Por primera vez, aunque sea la segunda

Hace quince días que nació A.  Era 21, el segundo día de la primavera de 2018 y el día mundial de la poesía -como apuntó Ana, esa poeta necesaria a la que hace demasiado que no leo o escucho leer-. Ahora lleva dos horas durmiendo y me ha dejado tiempo para escribir, algo que he estado posponiendo toda la mañana, gestión tras gestión.

Donde no dejé de escribir fue en el hospital, notas sin pretensiones que sirvieron para dejar constancia del tobogán emocional que supuso el parto, una cesárea programada para un miércoles. Una intervención rápida que transcurrió según lo esperado, sobre todo para los facultativos, que lo vivían con una naturalidad a años luz de mi estado entre la expectación y el estupor.

Fue la primera cesárea que presenció una estudiante/espectadora, que afirmó que había sido “muy emocionante”. Yo lo que notaba durante el proceso -y a pesar de la anestesia que el doctor iba actualizando respondiendo a mis quejas-, era cómo me estiraban la piel mientras hablaban. El sonido que siguió a las palabras “ahora saldrán las aguas”. Y, finalmente, su voz suave y la alegría generalizada por haber sacado al bebé unos 30 minutos después de que entráramos al quirófano. Mira qué preciosa es. ¿Puedes apartarte un poco para que la siga viendo desde la camilla? Vamos a haceros una foto. ¿Alguien tiene un móvil?

Lo sabíamos casi todo sobre el proceso, incluso lo emocionante que es ver a tu hijo en su primera aparición tras nueve meses de convivencia en el vientre materno.
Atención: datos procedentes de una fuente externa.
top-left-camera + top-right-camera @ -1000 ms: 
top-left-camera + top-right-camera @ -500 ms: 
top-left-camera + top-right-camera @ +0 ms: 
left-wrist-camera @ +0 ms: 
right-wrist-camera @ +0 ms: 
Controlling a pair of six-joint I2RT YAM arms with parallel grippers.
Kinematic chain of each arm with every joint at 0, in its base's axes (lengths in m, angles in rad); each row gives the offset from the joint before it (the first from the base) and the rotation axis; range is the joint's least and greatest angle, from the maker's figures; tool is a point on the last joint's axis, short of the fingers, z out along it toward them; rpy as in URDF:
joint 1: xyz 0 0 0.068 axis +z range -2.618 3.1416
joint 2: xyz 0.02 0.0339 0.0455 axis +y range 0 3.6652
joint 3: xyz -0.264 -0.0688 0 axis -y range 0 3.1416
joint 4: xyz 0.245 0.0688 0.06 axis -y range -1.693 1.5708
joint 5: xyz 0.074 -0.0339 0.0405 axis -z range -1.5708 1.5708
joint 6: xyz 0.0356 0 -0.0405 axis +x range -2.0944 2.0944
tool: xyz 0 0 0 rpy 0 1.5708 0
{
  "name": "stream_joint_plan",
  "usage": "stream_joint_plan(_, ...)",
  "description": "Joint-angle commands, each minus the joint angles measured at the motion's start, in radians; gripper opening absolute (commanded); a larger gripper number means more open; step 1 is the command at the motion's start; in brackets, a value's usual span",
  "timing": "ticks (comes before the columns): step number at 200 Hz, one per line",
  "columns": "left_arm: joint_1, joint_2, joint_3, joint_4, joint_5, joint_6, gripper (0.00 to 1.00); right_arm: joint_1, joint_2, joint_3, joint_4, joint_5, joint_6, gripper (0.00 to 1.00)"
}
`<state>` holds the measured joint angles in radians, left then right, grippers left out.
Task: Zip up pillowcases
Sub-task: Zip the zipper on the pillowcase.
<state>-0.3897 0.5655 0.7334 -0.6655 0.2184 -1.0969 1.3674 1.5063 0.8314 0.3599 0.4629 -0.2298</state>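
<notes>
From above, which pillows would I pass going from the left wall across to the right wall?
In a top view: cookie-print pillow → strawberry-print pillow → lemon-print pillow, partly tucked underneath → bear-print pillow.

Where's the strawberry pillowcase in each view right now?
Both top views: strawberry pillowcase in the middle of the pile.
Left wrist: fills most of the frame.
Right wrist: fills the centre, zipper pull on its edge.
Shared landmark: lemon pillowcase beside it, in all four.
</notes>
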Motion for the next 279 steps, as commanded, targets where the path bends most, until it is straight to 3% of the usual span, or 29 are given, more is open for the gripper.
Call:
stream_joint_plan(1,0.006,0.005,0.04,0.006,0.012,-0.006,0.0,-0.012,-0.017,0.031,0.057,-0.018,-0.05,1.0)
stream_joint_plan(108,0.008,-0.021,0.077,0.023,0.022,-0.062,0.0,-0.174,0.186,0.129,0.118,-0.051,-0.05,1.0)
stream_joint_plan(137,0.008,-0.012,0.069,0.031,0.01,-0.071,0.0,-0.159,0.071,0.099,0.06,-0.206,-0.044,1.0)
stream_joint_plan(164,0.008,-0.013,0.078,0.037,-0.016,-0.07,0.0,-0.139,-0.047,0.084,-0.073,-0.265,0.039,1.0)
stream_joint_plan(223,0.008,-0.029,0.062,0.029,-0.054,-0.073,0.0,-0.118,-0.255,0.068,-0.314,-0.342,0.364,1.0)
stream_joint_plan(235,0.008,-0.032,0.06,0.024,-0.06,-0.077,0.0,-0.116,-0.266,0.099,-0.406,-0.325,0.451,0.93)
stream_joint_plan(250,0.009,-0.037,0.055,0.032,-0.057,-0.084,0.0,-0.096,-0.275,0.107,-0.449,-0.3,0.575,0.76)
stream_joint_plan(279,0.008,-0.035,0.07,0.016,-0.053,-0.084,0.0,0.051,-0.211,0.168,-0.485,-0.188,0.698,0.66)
Pero saberlo no es sentirlo. Sentirlo como si nos pillara por sorpresa una y otra vez. Así fue. Tanto el momento de ver a A. por primera vez como algunos de los momentos que vinieron después. Inmersos hasta las rodillas o hasta el ombligo o hasta el pecho en emociones que, no por conocidas, se viven con menos intensidad. Incluso algunas nuevas, de las que tu compañero te ayuda a salir, o una meditación para niños o mirar por una ventana o cerrar los ojos o, sobre todo, mirar a tu hija y tenerla al lado.

Pero, así como en otras ocasiones cuando uno escribe puede llegar a tener la vocación de hablar en nombre de muchos, de poner voz a lo que otros sintieron, en este caso, siento que sólo puedo hablar por mí. Que cada experiencia de maternidad es diferente, incluso siendo la misma persona unos años más tarde. De ahí lo interesante de escuchar a cuantas voces quieran hablar de ello. Al leerlas diremos: sé exactamente a qué te refieres, o bien, no tiene nada que ver con lo que yo viví. Pero lo que tienen en común es que todas narrarán un proceso de transición, el de pasar de no ser madre a serlo, de cero a uno, a dos, tres o a diez hijos, con la magnitud que adquiere todo bajo ese nuevo prisma y que uno no experimenta hasta que atraviesa la línea imaginaria que lo separaba del otro lado.

PD sobre las primeras veces: hace cinco años que nació M., cinco años y medio, como puntualiza él cuando alguien le pregunta su edad. De hecho, fue en 2012 (hace ya 6 años) cuando inauguré este blog. M. nos ha enseñado todo lo que uno puede agradecer por ser padre y madre y lo que sabemos hasta hoy sobre cómo serlo. ¿Podemos seguir hablando entonces de Cosas que hicimos por primera vez? Por ahora sí. Aunque se agradezca en algunos aspectos la reducción del efecto novatada -del que también podríamos hablar-, la vida sucede por primera vez una y otra vez.